Figure 7. — The genetic relationship of PRIMPOL to REV1 and PCNAK164. (A) PCNA K164 ubiquitination monitored with an anti-PCNAK164Ub antibody 4 h following irradiation with 10 Jm⁻² UV-C in *rev1*/*rad18* and *rev1/pcna*K164R mutant TK6 cells. (B, C) Colony survival of WT (black), *rad18* (cyan), *pcna*K164R (red), *rev1* (grey), *rev1/rad18* (blue) and *rev1/pcna*K164R (purple) TK6 cells following treatment with cisplatin (B) and UV-C irradiation (C). (D) Colony forming efficiency of *rev1* and *pcna*K164R mutants in combination with loss of PRIMPOL. Colony formation is normalised to the colony forming efficiency of WT cells. Results are from n = 4 biological replicates, with mean and standard deviation plotted. P-values are calculated using ordinary one-way ANOVA tests with the Holm–Šídák correction: *P< 0.05; **P< 0.005, ***P< 0.0005, ****P< 0.00005. (E) Doubling time of *rev1* and *pcna*K164R mutants in combination with loss of PRIMPOL. Results are from n = 6 biological replicates, with mean and standard deviation plotted. P-values are calculated using ordinary one-way ANOVA tests with the Holm–Šídák correction: *P< 0.05; **P< 0.005, ***P< 0.0005, ****P< 0.00005. (F, G) Colony survival of WT (black), *polh* (red), *rev1* (cyan), *rev1/polh* (purple) TK6 cells following treatment with cisplatin (F) and UV-C irradiation (G). (H) PCNA K164 ubiquitination monitored with an anti-PCNAK164Ub antibody 4 hours following irradiation with 10 Jm⁻² UV-C in *rev1/primpol* and *rev1/primpol/pcna*K164R mutant TK6 cells. (I, J) Colony survival of *pcna*K164R/*primpol* (black), *rev1*/*primpol* (red), *rev1/pcna*K164R (blue) and *rev1/primpol/pcna*K164R (purple) TK6 cells following treatment with cisplatin (I) and UV-C irradiation (J). For clonogenic survival assays to assess the sensitivity to cisplatin, treatment was performed using the indicated doses for 1 h, UV-C irradiation was performed as a single pulse. Results are from n = 3 to 5 biological replicates, with mean and standard deviation plotted. P-values are calculated using Brown-Forsythe and Welch ANOVA tests followed by two-tailed unpaired t tests with Welch's correction: *P< 0.05; **P< 0.005, ***P< 0.0005, ****P< 0.00005.

As expected, rad18 and pcnaK164R cells exhibited hypersensitivity to a range of DNA damaging agents, including UV-C radiation, the alkylating agent methylmethane sulphonate (MMS), the quinoline 4-nitroquinoline-1-oxide (4NQO) and interstrand crosslinking agent mitomycin C (MMC) (Figures 2 and S6).

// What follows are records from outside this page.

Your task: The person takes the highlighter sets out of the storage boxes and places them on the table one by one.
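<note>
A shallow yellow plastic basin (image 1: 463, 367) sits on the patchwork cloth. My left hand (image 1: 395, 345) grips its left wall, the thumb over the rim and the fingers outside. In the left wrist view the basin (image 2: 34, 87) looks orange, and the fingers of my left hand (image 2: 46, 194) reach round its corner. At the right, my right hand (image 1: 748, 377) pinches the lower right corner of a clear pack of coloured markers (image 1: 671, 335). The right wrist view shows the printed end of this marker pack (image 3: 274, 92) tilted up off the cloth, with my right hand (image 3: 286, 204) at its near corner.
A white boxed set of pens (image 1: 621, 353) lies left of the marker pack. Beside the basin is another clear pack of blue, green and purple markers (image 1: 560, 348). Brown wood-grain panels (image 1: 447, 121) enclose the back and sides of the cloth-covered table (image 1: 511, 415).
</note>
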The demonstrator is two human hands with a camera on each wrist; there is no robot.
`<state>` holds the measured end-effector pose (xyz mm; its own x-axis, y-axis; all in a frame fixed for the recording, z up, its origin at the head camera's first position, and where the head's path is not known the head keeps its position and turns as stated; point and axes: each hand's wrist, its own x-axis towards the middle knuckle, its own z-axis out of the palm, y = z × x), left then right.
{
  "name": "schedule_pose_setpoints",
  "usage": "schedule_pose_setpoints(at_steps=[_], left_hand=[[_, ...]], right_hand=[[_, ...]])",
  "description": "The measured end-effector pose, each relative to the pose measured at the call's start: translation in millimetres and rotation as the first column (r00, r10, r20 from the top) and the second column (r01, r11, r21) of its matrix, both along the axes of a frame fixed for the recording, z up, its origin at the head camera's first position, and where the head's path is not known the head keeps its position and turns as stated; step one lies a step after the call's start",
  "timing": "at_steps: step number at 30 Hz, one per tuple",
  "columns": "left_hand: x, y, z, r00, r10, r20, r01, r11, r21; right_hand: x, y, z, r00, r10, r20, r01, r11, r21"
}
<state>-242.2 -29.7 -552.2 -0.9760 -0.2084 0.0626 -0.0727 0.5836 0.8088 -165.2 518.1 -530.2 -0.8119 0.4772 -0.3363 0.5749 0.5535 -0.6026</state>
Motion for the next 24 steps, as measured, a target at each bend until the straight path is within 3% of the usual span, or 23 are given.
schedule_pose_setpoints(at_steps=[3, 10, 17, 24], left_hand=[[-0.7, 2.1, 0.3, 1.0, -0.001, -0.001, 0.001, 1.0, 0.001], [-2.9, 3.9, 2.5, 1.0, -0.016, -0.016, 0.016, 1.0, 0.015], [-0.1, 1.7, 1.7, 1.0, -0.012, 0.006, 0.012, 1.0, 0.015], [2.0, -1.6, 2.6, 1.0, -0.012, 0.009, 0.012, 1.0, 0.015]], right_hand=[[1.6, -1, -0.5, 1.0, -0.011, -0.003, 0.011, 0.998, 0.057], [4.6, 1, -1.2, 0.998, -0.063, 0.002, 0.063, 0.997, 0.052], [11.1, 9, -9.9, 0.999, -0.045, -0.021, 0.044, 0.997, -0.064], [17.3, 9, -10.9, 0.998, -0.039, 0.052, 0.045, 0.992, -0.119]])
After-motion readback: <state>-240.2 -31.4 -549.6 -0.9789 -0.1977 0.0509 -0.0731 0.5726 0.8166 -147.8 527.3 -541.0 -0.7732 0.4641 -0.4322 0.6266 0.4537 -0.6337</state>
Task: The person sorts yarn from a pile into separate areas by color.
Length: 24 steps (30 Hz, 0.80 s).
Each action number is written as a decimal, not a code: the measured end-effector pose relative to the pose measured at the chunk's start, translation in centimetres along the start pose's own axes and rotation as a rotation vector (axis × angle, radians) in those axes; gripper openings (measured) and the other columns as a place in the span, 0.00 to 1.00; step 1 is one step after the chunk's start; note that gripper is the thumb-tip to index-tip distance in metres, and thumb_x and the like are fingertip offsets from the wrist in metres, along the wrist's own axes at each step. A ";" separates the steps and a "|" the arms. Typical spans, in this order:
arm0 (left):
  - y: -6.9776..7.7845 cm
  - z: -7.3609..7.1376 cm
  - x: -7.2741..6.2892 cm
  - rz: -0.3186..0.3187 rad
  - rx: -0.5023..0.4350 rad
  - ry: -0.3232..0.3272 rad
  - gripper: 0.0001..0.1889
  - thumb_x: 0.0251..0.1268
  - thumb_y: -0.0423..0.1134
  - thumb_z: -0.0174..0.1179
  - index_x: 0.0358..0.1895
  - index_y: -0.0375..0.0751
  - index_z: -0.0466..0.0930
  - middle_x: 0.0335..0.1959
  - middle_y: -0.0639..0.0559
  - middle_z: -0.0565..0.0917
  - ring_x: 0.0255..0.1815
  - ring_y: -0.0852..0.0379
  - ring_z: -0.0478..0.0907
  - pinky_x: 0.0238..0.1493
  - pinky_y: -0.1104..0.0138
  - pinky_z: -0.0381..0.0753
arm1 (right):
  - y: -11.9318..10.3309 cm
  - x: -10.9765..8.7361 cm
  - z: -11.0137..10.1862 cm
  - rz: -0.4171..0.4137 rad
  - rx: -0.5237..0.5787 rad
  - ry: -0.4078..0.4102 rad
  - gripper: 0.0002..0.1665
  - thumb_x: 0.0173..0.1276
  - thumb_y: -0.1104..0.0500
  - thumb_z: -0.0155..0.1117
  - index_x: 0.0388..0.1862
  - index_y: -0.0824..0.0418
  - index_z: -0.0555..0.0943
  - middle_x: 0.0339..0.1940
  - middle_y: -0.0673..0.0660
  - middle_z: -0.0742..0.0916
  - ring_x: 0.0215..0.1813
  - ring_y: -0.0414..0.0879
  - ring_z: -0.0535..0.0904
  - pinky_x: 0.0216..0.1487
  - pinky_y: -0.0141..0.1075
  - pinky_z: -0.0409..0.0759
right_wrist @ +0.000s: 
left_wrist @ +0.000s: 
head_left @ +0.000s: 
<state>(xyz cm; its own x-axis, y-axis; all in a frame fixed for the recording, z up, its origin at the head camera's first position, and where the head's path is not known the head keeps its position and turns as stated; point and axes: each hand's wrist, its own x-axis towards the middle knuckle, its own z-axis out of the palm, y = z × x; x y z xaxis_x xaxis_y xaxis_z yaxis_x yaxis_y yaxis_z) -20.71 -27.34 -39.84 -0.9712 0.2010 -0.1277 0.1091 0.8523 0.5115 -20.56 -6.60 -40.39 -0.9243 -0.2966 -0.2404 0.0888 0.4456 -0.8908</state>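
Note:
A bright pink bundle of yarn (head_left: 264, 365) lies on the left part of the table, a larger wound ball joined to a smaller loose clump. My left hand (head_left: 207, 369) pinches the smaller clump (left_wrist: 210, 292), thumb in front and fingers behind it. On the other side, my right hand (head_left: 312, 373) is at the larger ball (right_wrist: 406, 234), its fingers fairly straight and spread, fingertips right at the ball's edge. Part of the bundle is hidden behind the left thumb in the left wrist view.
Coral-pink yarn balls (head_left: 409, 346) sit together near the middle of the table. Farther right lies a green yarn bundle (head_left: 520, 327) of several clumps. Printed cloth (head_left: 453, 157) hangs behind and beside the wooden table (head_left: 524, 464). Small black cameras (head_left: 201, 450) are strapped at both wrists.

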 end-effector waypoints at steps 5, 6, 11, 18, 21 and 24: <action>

In line with the results of the CRISPR/Cas9 screens, removal of PRIMPOL in the rad18 and pcnaK164R backgrounds further increased the sensitivity of cells to both acute (Figures 2 and S6) and chronic cisplatin treatment (Supplementary Figure S7). The sensitivity of pcnaK164R primpol cells to cisplatin could be rescued to the level seen in the pcnaK164R mutant by expression of WT but not catalytically inactive or primase-incompetent PRIMPOL (Supplementary Figure S8) confirming that this increased sensitivity was due to loss of the repriming function of PRIMPOL. As previously observed in DT40 cells (71) loss of RAD18 does not lead to the same degree of sensitivity as mutation of the target ubiquitination site in PCNA at K164 (Figures 2 and S5). This is consistent with the existence of secondary E3 ligases capable of PCNA ubiquitination (71–73) and roles of other PCNA K164 modifications, such as polyubiquitination and SUMOylation.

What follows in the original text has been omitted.